■ **EXERCISE BRIEF**: Once the line containing "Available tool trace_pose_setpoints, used" is found in the records below, return it and each following line exactly, up to and including the line containing "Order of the", and nothing else.

■ **Data records**:
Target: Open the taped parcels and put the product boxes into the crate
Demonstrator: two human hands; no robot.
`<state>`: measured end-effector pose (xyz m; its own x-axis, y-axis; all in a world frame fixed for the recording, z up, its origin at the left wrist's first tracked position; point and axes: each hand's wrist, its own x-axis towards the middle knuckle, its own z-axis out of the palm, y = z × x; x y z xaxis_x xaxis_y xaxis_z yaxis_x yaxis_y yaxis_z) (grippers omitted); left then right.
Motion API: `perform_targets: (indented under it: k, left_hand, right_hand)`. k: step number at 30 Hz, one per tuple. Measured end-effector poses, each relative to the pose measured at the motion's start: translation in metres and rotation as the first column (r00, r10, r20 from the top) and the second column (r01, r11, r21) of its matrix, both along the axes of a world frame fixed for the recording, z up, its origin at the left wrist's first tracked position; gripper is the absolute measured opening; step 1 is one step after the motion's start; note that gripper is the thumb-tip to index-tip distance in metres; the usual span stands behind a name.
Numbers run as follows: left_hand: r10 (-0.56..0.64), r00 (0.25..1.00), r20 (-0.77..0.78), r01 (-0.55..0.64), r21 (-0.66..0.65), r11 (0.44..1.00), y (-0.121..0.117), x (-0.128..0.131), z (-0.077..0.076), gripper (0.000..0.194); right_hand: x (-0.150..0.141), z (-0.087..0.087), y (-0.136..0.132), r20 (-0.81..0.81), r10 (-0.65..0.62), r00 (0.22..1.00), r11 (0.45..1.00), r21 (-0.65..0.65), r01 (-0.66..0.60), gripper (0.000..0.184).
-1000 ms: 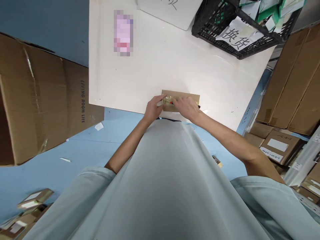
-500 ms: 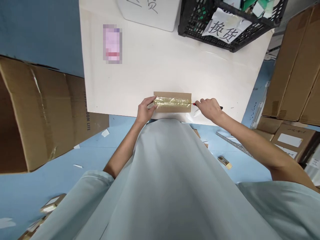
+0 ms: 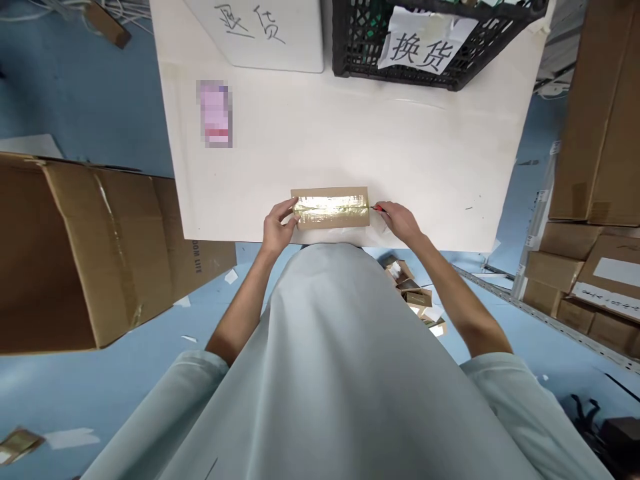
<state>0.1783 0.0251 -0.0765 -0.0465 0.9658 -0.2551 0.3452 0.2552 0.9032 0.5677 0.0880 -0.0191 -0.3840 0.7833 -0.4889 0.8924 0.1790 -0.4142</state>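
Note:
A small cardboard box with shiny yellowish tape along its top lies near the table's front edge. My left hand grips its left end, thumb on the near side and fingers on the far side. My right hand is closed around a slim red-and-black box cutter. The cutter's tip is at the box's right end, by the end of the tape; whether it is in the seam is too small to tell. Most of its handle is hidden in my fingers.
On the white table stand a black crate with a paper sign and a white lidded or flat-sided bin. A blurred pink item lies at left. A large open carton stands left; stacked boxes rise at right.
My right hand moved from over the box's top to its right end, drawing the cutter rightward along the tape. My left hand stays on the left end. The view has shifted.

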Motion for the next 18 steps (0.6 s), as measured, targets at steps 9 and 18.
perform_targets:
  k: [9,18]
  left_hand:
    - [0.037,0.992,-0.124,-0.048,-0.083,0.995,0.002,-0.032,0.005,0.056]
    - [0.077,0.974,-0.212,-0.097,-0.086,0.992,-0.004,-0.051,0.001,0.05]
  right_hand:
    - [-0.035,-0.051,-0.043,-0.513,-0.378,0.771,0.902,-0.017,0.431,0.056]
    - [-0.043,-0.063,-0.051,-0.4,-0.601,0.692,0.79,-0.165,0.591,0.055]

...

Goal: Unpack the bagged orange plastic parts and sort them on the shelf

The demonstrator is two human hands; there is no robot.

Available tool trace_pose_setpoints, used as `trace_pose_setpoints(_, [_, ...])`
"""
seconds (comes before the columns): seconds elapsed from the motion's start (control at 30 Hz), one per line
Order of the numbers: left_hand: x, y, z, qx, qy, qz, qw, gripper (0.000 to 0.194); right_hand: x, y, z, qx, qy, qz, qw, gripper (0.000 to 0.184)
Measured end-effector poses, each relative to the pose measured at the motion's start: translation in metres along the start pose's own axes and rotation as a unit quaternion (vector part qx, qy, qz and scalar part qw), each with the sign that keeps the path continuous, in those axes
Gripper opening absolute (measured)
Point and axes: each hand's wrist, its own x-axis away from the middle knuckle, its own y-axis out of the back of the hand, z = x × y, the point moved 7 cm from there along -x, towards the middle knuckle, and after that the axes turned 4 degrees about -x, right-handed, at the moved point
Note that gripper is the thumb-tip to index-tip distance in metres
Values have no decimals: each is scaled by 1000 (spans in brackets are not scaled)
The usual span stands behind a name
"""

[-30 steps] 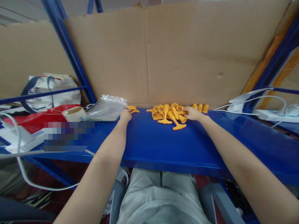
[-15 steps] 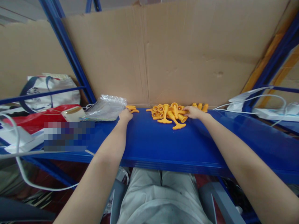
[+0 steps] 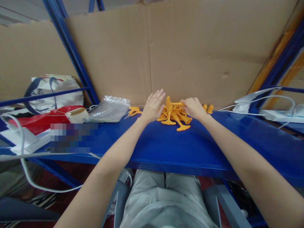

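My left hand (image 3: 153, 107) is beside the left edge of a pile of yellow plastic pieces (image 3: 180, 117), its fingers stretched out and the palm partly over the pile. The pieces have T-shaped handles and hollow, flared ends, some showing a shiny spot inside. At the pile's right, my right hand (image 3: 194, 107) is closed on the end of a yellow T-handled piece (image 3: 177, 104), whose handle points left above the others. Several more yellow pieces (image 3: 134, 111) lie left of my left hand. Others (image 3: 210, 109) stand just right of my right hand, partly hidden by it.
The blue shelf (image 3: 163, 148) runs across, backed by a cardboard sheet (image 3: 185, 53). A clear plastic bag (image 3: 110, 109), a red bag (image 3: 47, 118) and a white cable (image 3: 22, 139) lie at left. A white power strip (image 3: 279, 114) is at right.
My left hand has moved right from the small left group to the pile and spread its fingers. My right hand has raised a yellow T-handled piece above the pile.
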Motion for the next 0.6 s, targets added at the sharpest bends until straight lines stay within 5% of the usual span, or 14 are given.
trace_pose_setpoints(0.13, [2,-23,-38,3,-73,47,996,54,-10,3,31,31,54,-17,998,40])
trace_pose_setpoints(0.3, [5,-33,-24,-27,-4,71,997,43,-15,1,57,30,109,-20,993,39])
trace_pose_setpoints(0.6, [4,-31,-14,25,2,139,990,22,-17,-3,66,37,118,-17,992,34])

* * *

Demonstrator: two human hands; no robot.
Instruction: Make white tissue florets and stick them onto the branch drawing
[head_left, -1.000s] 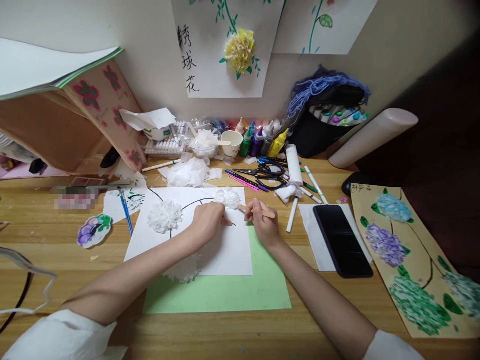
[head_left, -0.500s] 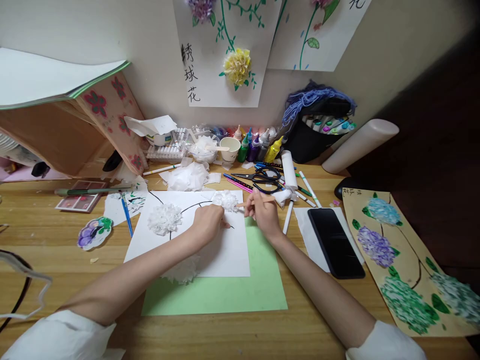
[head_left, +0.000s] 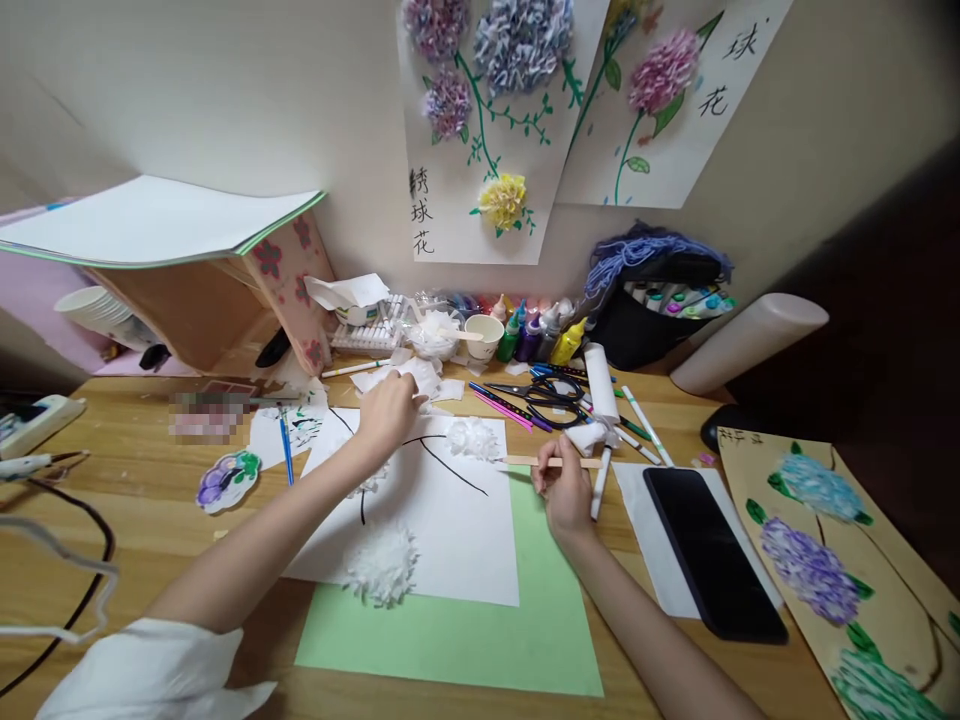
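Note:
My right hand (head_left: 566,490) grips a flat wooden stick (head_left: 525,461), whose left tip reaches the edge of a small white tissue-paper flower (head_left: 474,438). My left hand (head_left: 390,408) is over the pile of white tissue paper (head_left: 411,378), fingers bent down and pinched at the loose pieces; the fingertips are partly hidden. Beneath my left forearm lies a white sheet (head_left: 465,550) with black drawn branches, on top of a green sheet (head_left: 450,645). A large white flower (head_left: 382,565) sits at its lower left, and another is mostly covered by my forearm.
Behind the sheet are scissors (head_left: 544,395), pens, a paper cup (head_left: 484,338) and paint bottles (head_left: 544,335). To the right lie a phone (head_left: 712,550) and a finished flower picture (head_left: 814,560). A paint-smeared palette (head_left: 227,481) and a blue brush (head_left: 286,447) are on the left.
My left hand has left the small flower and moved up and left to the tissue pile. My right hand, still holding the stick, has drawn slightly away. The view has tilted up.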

■ **TASK ANSWER**:
Available tool trace_pose_setpoints, used as `trace_pose_setpoints(_, [_, ...])`
"""
seconds (comes before the columns): seconds elapsed from the motion's start (control at 30 Hz), one per line
Order of the numbers: left_hand: x, y, z, qx, qy, qz, qw, gripper (0.000 to 0.194); right_hand: x, y, z, qx, qy, qz, qw, gripper (0.000 to 0.184)

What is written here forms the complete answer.